_EXERCISE REQUIREMENTS_
Please output exactly the lines from the one that holds "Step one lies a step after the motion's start" through the final line of the data, and nothing else; leave out any pictures.

▼▼▼

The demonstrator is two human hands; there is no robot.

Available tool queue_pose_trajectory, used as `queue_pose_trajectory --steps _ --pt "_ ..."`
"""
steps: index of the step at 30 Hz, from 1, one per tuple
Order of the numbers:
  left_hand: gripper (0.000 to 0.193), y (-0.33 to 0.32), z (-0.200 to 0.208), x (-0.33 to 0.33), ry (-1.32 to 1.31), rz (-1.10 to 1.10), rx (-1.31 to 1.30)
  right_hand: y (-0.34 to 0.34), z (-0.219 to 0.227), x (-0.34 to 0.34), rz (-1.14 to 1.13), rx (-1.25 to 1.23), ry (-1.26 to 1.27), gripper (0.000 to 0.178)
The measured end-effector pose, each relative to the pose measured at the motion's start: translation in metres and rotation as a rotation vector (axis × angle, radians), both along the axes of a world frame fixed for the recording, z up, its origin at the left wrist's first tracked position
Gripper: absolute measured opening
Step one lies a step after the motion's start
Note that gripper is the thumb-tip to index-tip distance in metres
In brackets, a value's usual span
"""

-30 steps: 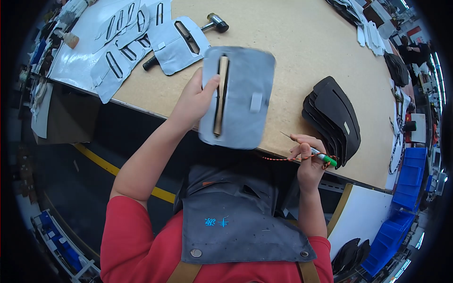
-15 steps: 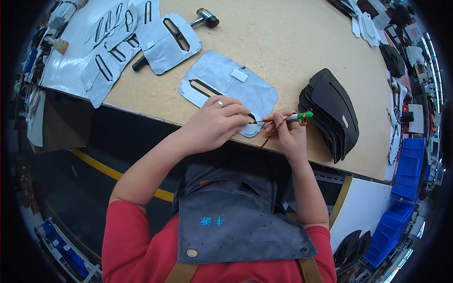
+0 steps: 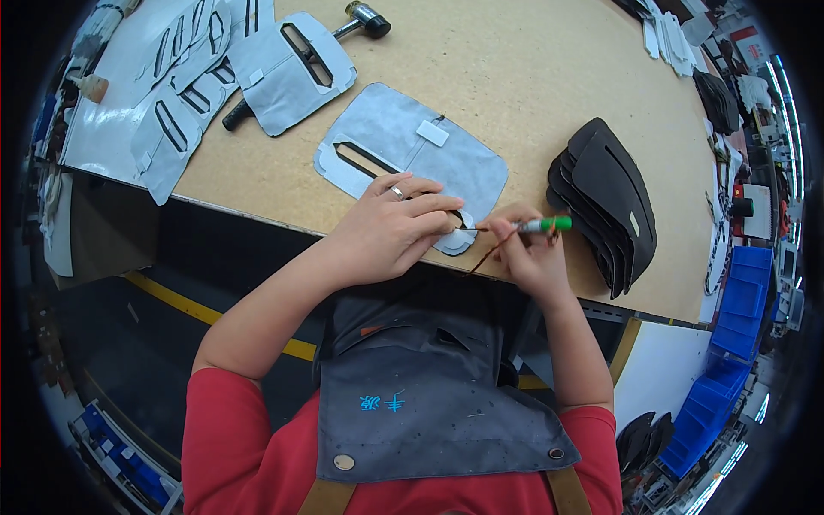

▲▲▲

_WRITTEN ANSWER_
Step one lies a step after the motion's start
Note that gripper is the thumb-tip to index-tip distance in metres
In brackets, a value's usual span
"""

-30 steps: 
-15 steps: 
+0 steps: 

The response is now done.